No further reasons appear in the record which would further explain the trial court’s imposition of the maximum sentence.

We find the trial court’s lack of reasoning to be particularly troublesome. While courts now are required to state the reasons for imposing a sentence of commitment under K.S.A. 1979 Supp. 21-4603(3), the trial court in the present case was not bound by such a statutory duty. Nevertheless, our reading of such cases as State v. Buckner, 223 Kan. 138, and State v. Coe, 223 Kan. 153, indicates to us that the lack of reasoning, even when not technically required, is a proper factor to be considered in determining whether a particular sentence constitutes an abuse of the trial court’s judicial discretion. Additionally, we find the disparity in sentencing between plaintiff and his codefendants to be a persuasive factor in finding an abuse of discretion. While the disparity in sentences in the present case is not as marked as the circumstances presented in State v. Goering, 225 Kan. 755, we find no justification in the record for imposing a minimum sentence upon plaintiff which is fifteen times greater than that *727imposed upon Peart, even though both men were tagged as the primary instigators of the crime. It is also to be noted that plaintiff apparently was not offered similar plea bargaining possibilities as his codefendants, in violation of ABA Standards, Pleas of Guilty § 3.1 (c) (Approved Draft, 1968), which provides that “[similarly situated defendants should be afforded equal plea agreement opportunities.” We likewise find the length of plaintiff’s sentence disturbing, particularly in light of the fact that plaintiff had no prior felony convictions or incarcerations. While we certainly agree with the trial court as to the severity of the crime committed, we cannot say that the present state of the record supports its imposition of the maximum sentence possible.

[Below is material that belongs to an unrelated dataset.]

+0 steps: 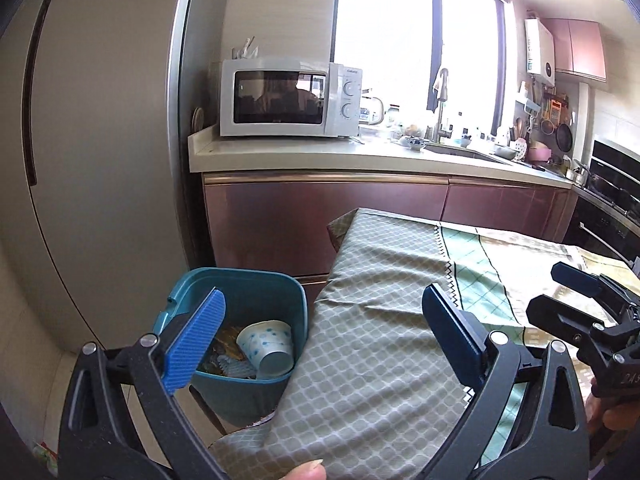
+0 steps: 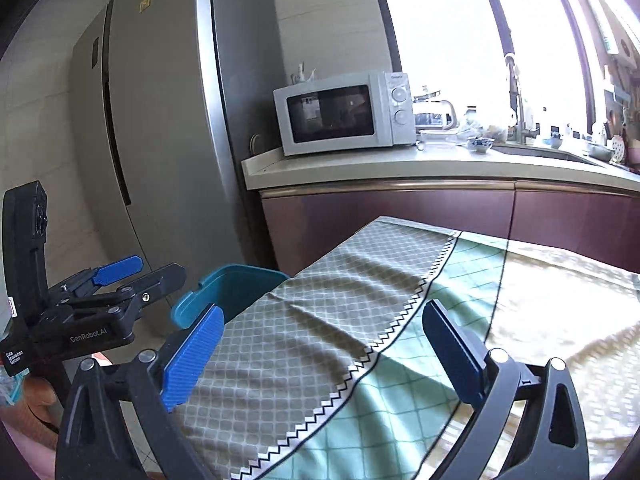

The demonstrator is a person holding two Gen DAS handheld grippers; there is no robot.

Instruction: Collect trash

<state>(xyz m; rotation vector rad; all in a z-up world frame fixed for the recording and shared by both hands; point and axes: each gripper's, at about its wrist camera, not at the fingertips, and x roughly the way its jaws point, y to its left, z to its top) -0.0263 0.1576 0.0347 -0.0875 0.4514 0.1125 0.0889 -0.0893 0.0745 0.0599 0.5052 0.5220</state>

We do not hold that the trial court abused its discretion at the time it originally sentenced the plaintiff. At that time the court had before it only his plea of guilty to aggravated robbery. However, the trial court failed to reduce plaintiff’s sentence upon his motion for reduction of sentence (K.S.A. 1979 Supp. 21-4603). It was at that point that the trial court abused its discretion since the court was then aware of the ultimate disposition of sentences received by the codefendants involved and of plaintiff’s evaluation from K.R.D.C.

Considering plaintiff’s age at the time of the offense, the relative extent of his involvement in the crime, the fact that the offense was his first felony conviction, the lack of reasoning supporting the trial court’s imposition of sentence, the much more lenient sentences received by the other codefendants, the length of the sentence imposed, the favorable evaluation from K.R.D.C., the disparity in plea agreement offers, and the fact that the trial court failed to modify plaintiff’s sentence when all available information concerning the other codefendants’ respective dispositions and plaintiff’s psychological evaluation was known, we conclude that the trial court abused its discretion in failing to modify plaintiff’s sentence.

The judgment is reversed and the case is remanded to the trial court with directions to vacate plaintiff’s sentence and to resentence him pursuant to K.S.A. 21-4601 and K.S.A. 1979 Supp. 21-4603(2).